Look at Proverbs 9:10: "The fear of the Lord is the beginning of wisdom." A better translation would say the fear of the Lord is the chief or most important part of wisdom. But what is the fear of the Lord? Some of us have heard our parents say, "I'm going to put the fear of God in you," so we don't necessarily think of it as something we want to get acquainted with.
But the fear of the Lord is not a superstitious dread of God, as if He's waiting for you to mess up so He can strike you down. The Hebrew term for the phrase speaks of reverence, like how children are to revere their mom and dad.So the best definition of the fear of the Lord is that it's a reverential awe that produces humble submission to our loving God. And this is built on relationship, not on rules; it's because we love Him and are His children that we dread doing something that displeases Him.
The fear of the Lord does two things for you: First, it keeps you from evil. "By the fear of the Lord one departs from evil" (Proverbs 16:6). Second, it increases your quality of life—it gives you what Jesus called abundant life: "I have come that they may have life, and that they may have it more abundantly" (John 10:10). You can live life turned up to ten by the fear of the Lord. Proverbs 14:27 says, "The fear of the Lord is a fountain of life, to turn one away from the snares of death."
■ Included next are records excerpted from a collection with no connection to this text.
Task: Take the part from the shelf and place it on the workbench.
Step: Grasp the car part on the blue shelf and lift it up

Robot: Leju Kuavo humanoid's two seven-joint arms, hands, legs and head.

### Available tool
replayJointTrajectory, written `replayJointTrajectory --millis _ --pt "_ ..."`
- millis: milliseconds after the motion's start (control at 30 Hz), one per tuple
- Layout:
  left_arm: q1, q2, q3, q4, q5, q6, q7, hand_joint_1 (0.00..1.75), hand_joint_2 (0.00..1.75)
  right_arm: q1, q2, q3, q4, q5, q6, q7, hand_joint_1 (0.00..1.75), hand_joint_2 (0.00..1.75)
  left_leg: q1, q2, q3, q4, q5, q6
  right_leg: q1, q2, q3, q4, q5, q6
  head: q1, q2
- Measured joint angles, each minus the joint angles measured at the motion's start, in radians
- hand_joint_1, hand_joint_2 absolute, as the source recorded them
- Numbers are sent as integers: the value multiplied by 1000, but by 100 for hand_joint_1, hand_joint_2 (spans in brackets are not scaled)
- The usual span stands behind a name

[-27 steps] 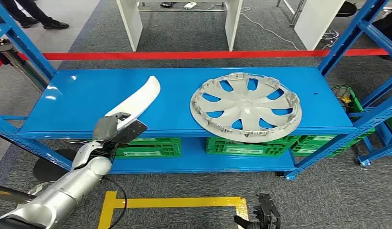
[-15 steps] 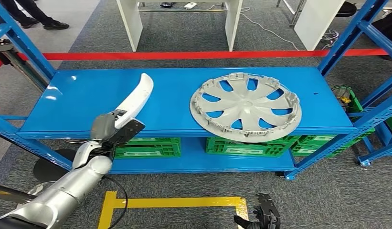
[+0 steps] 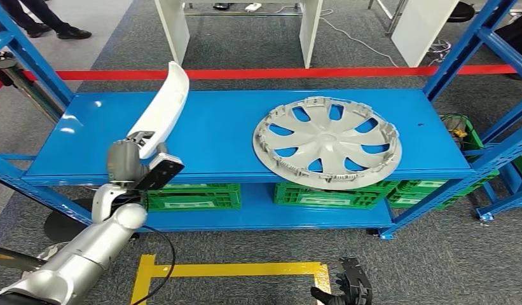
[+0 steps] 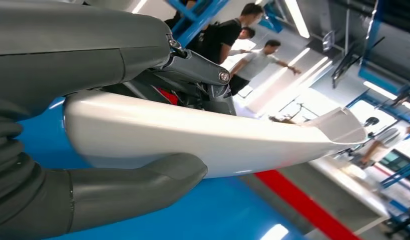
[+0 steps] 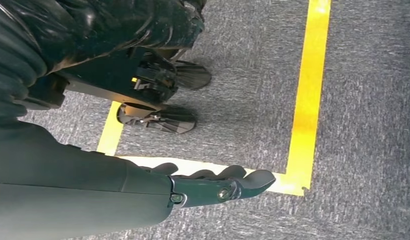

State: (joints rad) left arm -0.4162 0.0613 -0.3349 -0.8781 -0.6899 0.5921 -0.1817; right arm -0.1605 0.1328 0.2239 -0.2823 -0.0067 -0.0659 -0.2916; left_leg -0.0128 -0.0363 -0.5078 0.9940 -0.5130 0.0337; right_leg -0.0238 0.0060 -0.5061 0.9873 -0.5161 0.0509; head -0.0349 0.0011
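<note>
Your left hand [image 3: 134, 166] grasping the white part [image 3: 163, 107] tilted up over the shelf's [image 3: 220, 136] front-left edge, right hand [image 3: 350, 289] hanging released, hubcap [image 3: 327, 141] toward the shelf's right end.

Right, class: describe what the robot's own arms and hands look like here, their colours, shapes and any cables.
The left arm is a smooth silver tube with a thin black cable looping beside it. The left hand has a grey ribbed cover, a thick grey thumb and darker metal-jointed fingers. The right hand is dark grey with a visible screw.
</note>
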Motion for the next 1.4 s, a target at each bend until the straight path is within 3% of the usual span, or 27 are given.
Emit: replayJointTrajectory --millis 167,500,933,1000,1067,1133,1167,1200,1233,1333,1400 --pt "20 5 19 -73 -11 47 -49 175 175 -1 0 0 0 5 4 -1 0 175 0 0 0 0 0 0 0 0 0 0 0 0 0 0" --pt "55 14 51 -207 -13 49 -72 175 175 -3 0 -1 0 11 6 -4 0 175 0 0 0 0 0 0 0 0 0 0 0 0 0 0" --pt "67 18 61 -240 -23 50 -83 175 175 -3 0 -7 0 15 7 -8 0 175 0 0 0 0 0 0 0 0 0 0 0 0 0 0" --pt "73 25 62 -256 -63 55 -89 175 175 -5 3 -9 0 16 7 -9 0 175 0 1 1 -1 4 5 -1 -1 -5 2 -4 4 0 0" --pt "80 32 63 -275 -108 60 -93 175 175 -9 7 -13 0 17 7 -9 0 175 4 4 2 -8 14 15 0 -2 -39 60 -40 9 3 0" --pt "84 34 65 -282 -121 61 -94 175 175 -11 8 -14 0 17 8 -8 0 175 6 6 0 -12 20 20 2 -3 -107 194 -97 9 5 0" --pt "88 35 65 -282 -122 61 -94 175 175 -10 8 -14 0 17 7 -8 0 175 5 5 -1 -10 20 19 3 -3 -140 257 -112 8 5 0" --pt "91 36 65 -282 -123 61 -94 175 175 -9 8 -14 0 17 7 -7 0 175 5 5 -3 -8 19 18 3 -3 -162 292 -107 7 5 0" --pt "94 36 65 -282 -124 61 -94 175 175 -9 8 -14 0 17 7 -7 0 175 4 3 -3 -5 17 17 3 -3 -168 290 -83 5 5 0" --pt "95 36 66 -284 -128 61 -94 175 175 -12 8 -15 -1 17 7 -7 0 175 4 -2 -8 9 7 6 5 2 -108 135 27 -6 5 0" --pt "96 36 70 -287 -134 61 -95 175 175 -13 8 -15 -1 17 8 -7 0 175 4 -5 -17 18 6 -6 9 7 -80 77 43 -14 4 0"
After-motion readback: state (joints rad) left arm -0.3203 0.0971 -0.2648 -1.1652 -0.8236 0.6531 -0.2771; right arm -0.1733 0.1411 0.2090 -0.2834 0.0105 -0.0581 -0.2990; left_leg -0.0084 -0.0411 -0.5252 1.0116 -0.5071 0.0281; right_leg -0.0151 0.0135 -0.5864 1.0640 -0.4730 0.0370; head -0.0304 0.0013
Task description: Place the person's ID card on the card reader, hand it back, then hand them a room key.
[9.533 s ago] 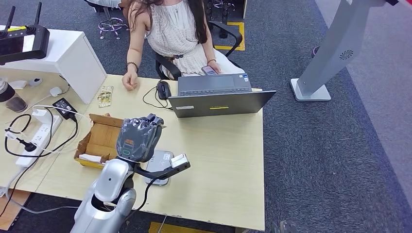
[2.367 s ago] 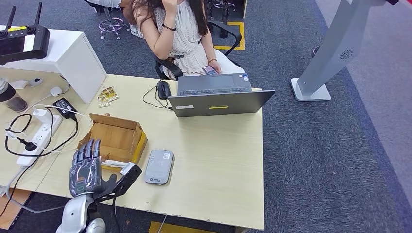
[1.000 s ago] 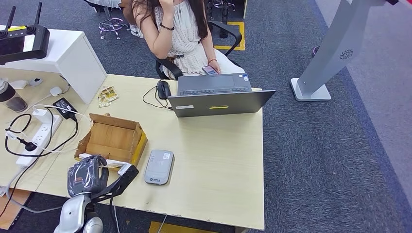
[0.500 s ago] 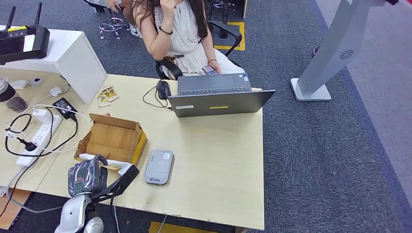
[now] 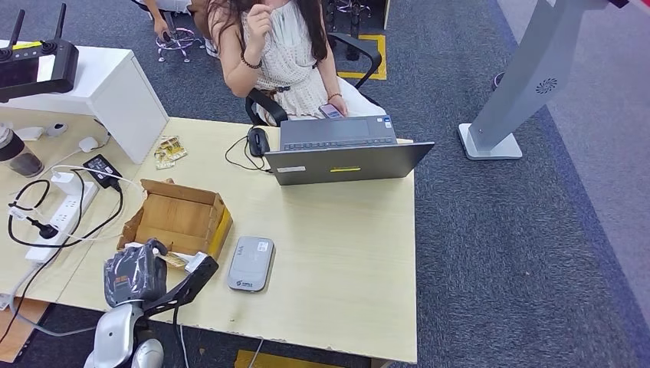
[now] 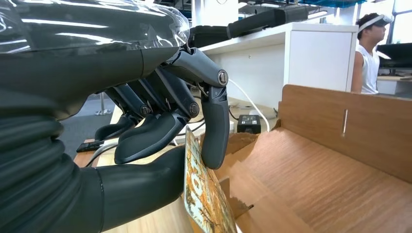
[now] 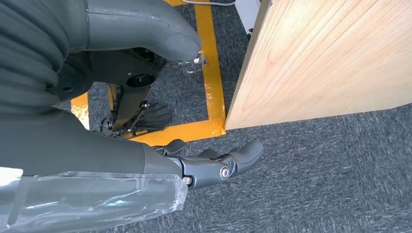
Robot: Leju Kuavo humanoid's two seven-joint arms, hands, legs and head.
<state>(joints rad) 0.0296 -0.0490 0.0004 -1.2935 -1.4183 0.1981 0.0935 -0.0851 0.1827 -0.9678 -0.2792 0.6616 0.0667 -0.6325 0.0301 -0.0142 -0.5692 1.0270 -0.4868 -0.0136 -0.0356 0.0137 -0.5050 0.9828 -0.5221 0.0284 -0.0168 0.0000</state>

Let me end on a sobering note: though King Solomon, who authored most of Proverbs, was wiser than any other person on earth, he eventually died a fool. He married 300 women and had 700 concubines who turned his heart away from the Lord to worship other gods. This guy wrote some of the greatest pearls of wisdom ever, but didn't live according to his own advice. I have to tell you, as a pastor, that's sobering—if I don't live by the truth I preach, I am a fool. And if you don't live by the truth you hear and say "Amen" to, you're also a fool.
So we're left with this directive from the New Testament: "Be doers of the word, and not hearers only" (James 1:22). All the knowledge of God can't make up for the wisdom needed to apply it and live it out.And if you lack wisdom, all you have to do is ask God for it; as He said in His Word, "If any of you lacks wisdom, let him ask of God, who gives to all liberally and without reproach, and it will be given to him" (James 1:5).